Kıbrıs’ta ilk Türkçe gazete Saadet’in yayınlanmasının yıldönümü olan 11 Temmuz, Basın Günü olarak kutlanmaktadır. Ancak ne yazık ki ülkemizde basın özgürlüğü bir yandan sermaye, diğer yandan da devlet eliyle geriletilmektedir. Basın emekçileri ve halkın haber alma hakkına sahip çıkan basın kuruluşları, bu iki yönlü baskının altında, güç koşullara rağmen görevlerini yapmaya çalışmaktadırlar.
Büyük sermayenin basın alanında söz ve ifade özgürlüğünü abluka altına alan yatırımları ile sipariş üzerine haberler üretilmesi yetmezmiş gibi: Sendikasız, güvencesiz, kimi zaman Asgari Ücret’in altında maaş alarak, izin kullanmadan çalıştırılan basın emekçileri, özgürce haber üretememektedirler. Basın-İş Yasası’nın gazeteciler lehine düzenlemeleri on yıllardır hayata geçirilmemekte, sendikasız çalıştırılmanın yasaklanması talebi uygulanmamakta, Asgari Ücret en düşük kamu maaşına eşitlenmemekte ve ekmekleri alınlarına silah olarak dayanan gazeteciler ekonomik bir baskı altında tutulmaktadırlar. Bugün Basın Günü nedeniyle açıklama yayınlayan rejim partileri, hükümet oldukları dönemlerde oy birliği ile geçirdikleri yasalarla da basın çalışanlarının baskı altında tutulmasının ortağıdırlar.
Bağımsızlık Yolu olarak her fırsatta; Meclis’ten 2014 yılında oy birliği ile geçen “Özel Hayatın ve Hayatın Gizli Alanının Korunması Yasası”nın ve 2020 yılında UBP-CTP birliği ile geçen “Bilişim Suçları Yasası”nın basın özgürlüğünü ortadan kaldıran maddelerinin düzeltilmesi için çağrıda bulunduk. Bugün bu vesile ile bir kez daha bu yasalara “kamuyu ilgilendiren bir konuda haber yaparak mesleğini icra eden gazetecileri koruyacak maddeler eklenmesi” gerektiğini hatırlatıyoruz.
Bu yasalar değişmediği sürece, muhalif insanlar ve basın emekçileri fikir beyanlarından, yazılarından, kitap bulundurmaktan, müzik dinlemekten yargılanmaya devam edecektir. Ülkemizde halen özel hayatın gizliliğini ihlalden yargılanıp davası devam eden gazeteciler vardır ve bu gazetecilerin davaları Ağır Cezaya havale olduğunda tutuklu yargılanmaları söz konusu olacaktır. Bahsi geçen yasaların oy birliği ile geçmesinde katkısı olan ve düzeltilmeleri için hiçbir önerge hazırlamayan rejim muhalefetinin, bugün basın özgürlüğünden söz etmesi kabul edilemez!
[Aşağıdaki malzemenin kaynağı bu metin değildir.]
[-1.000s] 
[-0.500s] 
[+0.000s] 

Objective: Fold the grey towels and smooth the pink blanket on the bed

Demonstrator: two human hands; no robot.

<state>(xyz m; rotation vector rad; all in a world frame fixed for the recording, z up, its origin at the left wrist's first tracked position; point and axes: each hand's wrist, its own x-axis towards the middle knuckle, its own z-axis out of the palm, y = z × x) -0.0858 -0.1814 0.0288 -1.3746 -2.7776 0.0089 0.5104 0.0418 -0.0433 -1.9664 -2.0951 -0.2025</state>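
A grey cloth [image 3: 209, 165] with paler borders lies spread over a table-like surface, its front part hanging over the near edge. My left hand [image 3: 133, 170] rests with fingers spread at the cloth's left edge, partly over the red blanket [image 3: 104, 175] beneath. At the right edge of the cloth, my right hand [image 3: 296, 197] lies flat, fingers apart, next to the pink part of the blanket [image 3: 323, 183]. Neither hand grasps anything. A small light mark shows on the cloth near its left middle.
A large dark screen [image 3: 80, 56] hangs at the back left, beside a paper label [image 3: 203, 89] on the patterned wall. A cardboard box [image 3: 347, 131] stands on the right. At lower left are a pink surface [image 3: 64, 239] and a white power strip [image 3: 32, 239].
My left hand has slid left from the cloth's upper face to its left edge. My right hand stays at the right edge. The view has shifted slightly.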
Aynı şekilde, “Müfsit Niyetli Yayınlar”ın düzenlendiği Ceza Yasası da, en az iki kez kapsamlı olarak elden geçmiş olmasına rağmen, Meclis içi muhalefet geçmişte bu maddeye de fırsatı varken dokunmadı. Meclis içi muhalefetin geçmişte imkanı varken fikir ve ifade özgürlüğü doğrultusunda düzeltmediği bu yasalar bugün UBP-DP-YDP gericiliği tarafından kapsamı genişletilerek halkın üzerinde bir baskı aracına dönüştürülmektedir.
Bağımsızlık Yolu, egemenlerin elinde bir silaha dönüşen ilgili yasalara karşı mücadelesini yürütürken, Basın özgürlüğünü güvence altına almanın temel yolunun basın emekçilerinin sendikal güvenceye kavuşması olduğunu hatırlatır. Tüm zorluklara karşı mesleğini hakkıyla yerine getiren tüm basın çalışanlarının ve basın kuruluşlarının Basın Günü’nü selamlarız!